Advanced Workflow Patterns
Conditional Logic
main:
params: [input]
steps:
- checkAge:
switch:
- condition: ${input.age < 18}
next: returnMinor
- condition: ${input.age >= 18 and input.age < 65}
next: returnAdult
- condition: ${input.age >= 65}
next: returnSenior
- returnMinor:
return: ${"You are a minor age " + input.age }
- returnAdult:
return: ${"You are an adult age " + input.age}
- returnSenior:
return: ${"You are a senior age " + input.age}

Uses a `switch` statement to control workflow logic based on the `input.age` value. For example, if the input is `{ "age": 20 }`, the workflow will return: “You are an adult age 20”.
While Loop
main:
steps:
- initialize:
assign:
- counter: 5
- result: []
- loop_condition_check:
switch:
- condition: ${counter > 0}
next: loop_body
next: exit_loop
- loop_body:
steps:
- append_value:
assign:
- result: ${list.concat(result, "Count:" +string(counter))}
- decrement_counter:
assign:
- counter: ${counter - 1}
- next_iteration:
next: loop_condition_check
- exit_loop:
return: ${result}

Implements a loop that starts with `counter = 5`, appends `"Count:<value>"` to a list on each iteration, and stops when the counter reaches 0.
Error Handling
main:
steps:
- risky_step:
try:
steps:
- may_fail:
call: http.get
args:
url: "https://unstable-service.com"
except:
as: e
steps:
- handle_error:
assign:
- error: ${e}
- return_error:
return: ${error}
Demonstrates how to use a `try` block to handle errors gracefully.

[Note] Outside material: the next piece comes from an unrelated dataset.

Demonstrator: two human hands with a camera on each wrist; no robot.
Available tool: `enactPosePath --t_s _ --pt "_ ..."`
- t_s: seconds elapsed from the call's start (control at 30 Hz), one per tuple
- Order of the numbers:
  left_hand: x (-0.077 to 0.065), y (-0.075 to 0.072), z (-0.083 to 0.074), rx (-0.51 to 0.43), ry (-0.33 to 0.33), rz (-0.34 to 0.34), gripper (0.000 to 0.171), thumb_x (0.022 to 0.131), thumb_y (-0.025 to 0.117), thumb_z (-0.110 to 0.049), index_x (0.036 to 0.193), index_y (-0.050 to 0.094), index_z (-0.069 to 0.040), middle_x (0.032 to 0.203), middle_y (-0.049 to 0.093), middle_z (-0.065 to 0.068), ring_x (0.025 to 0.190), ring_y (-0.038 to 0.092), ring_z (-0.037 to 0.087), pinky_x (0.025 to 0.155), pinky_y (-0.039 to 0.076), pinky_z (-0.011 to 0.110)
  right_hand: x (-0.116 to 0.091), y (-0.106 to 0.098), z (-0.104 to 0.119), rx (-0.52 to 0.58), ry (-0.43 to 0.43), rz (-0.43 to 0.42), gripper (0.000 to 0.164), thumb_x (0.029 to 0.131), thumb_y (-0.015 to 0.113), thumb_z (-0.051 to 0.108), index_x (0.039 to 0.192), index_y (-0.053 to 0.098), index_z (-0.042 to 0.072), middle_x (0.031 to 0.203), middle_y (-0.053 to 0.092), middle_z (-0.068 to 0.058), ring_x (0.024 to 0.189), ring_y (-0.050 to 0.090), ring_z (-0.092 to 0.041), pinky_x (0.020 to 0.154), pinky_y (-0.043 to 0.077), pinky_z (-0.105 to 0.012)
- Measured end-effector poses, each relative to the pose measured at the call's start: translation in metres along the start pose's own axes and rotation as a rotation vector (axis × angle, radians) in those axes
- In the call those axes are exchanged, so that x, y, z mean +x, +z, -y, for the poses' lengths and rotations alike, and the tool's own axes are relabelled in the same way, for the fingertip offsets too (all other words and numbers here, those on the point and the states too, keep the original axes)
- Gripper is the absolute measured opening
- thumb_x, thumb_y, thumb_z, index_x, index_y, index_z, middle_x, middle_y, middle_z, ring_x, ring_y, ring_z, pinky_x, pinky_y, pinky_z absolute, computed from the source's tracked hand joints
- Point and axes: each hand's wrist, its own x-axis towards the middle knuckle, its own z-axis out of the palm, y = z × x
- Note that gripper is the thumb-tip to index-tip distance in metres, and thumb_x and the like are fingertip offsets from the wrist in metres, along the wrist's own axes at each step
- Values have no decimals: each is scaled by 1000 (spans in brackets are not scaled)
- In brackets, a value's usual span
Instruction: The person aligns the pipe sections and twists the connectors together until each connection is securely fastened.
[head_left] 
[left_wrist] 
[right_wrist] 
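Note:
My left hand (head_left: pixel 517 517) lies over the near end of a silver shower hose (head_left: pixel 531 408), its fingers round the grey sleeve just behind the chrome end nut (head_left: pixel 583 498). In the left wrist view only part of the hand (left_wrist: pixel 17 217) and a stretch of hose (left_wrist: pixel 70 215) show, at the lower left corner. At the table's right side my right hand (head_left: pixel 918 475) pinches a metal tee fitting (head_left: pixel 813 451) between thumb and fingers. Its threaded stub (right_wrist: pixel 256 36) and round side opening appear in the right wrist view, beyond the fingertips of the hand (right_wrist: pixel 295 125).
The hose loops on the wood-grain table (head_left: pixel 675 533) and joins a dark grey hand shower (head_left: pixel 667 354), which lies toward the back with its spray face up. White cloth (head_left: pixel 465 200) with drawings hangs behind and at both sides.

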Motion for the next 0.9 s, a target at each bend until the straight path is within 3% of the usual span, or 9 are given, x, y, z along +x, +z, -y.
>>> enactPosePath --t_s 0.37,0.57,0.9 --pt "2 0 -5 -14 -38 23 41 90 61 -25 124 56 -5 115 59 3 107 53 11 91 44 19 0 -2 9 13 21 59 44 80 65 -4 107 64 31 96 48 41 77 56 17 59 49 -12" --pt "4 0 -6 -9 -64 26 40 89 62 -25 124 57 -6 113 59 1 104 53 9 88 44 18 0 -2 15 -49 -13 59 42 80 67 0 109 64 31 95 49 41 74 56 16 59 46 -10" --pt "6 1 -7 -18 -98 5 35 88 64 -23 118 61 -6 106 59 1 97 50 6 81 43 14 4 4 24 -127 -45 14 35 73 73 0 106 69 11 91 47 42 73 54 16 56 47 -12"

In this example, the workflow attempts to fetch from an invalid URL (`https://unstable-service.com`), catches the resulting error, and returns it in a structured format.
Cloud Function + BigQuery Flow
main:
steps:
- call_function:
call: http.post
args:
url: "https://your-cloud-run-function-url"
body:
input: "data"
result: function_output
- log_step:
call: sys.log
args:
text: ${function_output}
severity: "INFO"
- write_bq:
call: googleapis.bigquery.v2.tabledata.insertAll
args:
projectId: "my-project"
datasetId: "my_dataset"
tableId: "my_table"
body:
rows:
- json:
result: ${function_output.body}
Sends a POST request to a Cloud Run Function endpoint, logs the output, and inserts the result into a BigQuery table using `tabledata.insertAll`.
Best Practices
- Logging & Monitoring - Use
sys.logand Cloud Monitoring dashboards. - Security - Store API keys and other sensitive data in Secret Manager, and fetch them securely at runtime using least-privileged service accounts.
- Optimization - Keep steps modular, minimize API calls, use parallelism.
Conclusion
Google Cloud Workflows is a powerful tool for orchestrating cloud-native services and APIs with minimal overhead. It’s serverless, scalable, and cost-effective, making it an excellent choice for automation pipelines, API orchestration, and lightweight workflows.